According to Mr. Mouawia Essekelli, CEO and Managing Director of Attijariwafa Bank Egypt, “Through this risk-sharing facility, Attijariwafa bank Egypt will further enhance access to finance for SMEs, reinforcing their role in fostering a resilient, green, and inclusive economy.”
The facility is designed to expand the bank’s SME loan portfolio by more than 50 percent within the next five years.
It also embeds social inclusion targets, at least 25 percent of loans will go to women-owned businesses, while 50 percent will be directed toward SMEs in vulnerable or underserved communities.
This initiative is further supported by a USD 2.5 million investment from the blended finance facility under the Prospects Partnership (PROSPECTS), an initiative spearheaded by the Government of the Netherlands to enhance employment and inclusion in developing economies.
The Long-Term Agenda of the Deal
Beyond immediate financing, IFC’s dual partnerships aim to reshape Egypt’s SME financing ecosystem for the long term.
By empowering local banks to adopt sustainable lending practices and risk-sharing mechanisms, the IFC is laying a foundation for systemic financial inclusion, where banks increasingly see small businesses as viable, creditworthy clients rather than high-risk borrowers.
Moreover, the introduction of environmental and social governance (ESG) principles through the Suez Canal Bank partnership speaks of a shift toward green and responsible banking in Egypt.
This could help the country attract more international investment, align with global sustainability trends, and prepare its private sector for future climate-related financing opportunities.
In the coming years, the IFC expects these interventions to ripple through the financial system, boosting productivity, stimulating entrepreneurship, and promoting equitable economic participation among women and youth.
The Big Picture: Why This Matters
Egypt’s economy is currently navigating multiple challenges, from inflationary pressures to limited private sector job creation.
Small businesses are widely seen as a crucial solution to these issues, capable of absorbing labor, driving innovation, and sustaining local communities.
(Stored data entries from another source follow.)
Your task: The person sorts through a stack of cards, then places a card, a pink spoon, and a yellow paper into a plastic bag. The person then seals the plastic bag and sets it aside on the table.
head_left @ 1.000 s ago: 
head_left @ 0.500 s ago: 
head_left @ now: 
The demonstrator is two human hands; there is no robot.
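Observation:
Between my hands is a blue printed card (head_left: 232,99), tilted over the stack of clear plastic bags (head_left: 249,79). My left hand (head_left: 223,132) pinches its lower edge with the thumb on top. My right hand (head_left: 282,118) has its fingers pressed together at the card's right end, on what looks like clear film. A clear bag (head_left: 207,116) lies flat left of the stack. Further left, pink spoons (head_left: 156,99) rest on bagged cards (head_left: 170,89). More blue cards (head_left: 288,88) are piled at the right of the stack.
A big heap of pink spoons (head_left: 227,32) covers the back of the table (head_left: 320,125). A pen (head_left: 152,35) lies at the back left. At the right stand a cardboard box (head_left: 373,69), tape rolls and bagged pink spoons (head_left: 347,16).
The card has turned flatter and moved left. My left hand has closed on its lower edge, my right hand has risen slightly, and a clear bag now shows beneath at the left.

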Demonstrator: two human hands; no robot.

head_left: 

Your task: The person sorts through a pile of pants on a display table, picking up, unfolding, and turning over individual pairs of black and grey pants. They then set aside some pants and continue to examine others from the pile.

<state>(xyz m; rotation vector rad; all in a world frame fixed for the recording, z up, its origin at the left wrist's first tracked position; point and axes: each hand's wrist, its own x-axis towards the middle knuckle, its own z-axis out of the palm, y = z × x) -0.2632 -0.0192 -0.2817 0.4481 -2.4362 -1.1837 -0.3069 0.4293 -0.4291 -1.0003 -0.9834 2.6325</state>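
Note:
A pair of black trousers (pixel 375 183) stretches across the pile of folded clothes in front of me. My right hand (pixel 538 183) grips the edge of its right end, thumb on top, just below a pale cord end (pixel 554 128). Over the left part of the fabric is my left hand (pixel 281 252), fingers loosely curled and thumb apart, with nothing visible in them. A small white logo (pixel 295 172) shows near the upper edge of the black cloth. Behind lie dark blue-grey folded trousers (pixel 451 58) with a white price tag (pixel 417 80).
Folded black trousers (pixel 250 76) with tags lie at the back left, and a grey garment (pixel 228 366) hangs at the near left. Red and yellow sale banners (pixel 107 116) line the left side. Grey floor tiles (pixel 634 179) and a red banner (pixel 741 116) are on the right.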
Yet, limited financing has long stifled their growth.
By channeling funds through established banks and integrating gender and sustainability targets, IFC’s move marks a strategic push toward inclusive and sustainable development.
It represents a model of how development finance institutions can collaborate with local banks to unlock private-sector potential in emerging markets.
As Mr. Essekelli of Attijariwafa Bank noted, the partnership “reinforces the role of SMEs in fostering a resilient, green, and inclusive economy.”
Similarly, IFC’s Tafara described the deals as a way to “support thousands of Egyptian entrepreneurs grow their businesses.”
Together, these statements underscore a shared commitment which is building an Egypt where small enterprises, from women-led startups in Cairo to rural workshops in Aswan, can access the financial tools they need to thrive.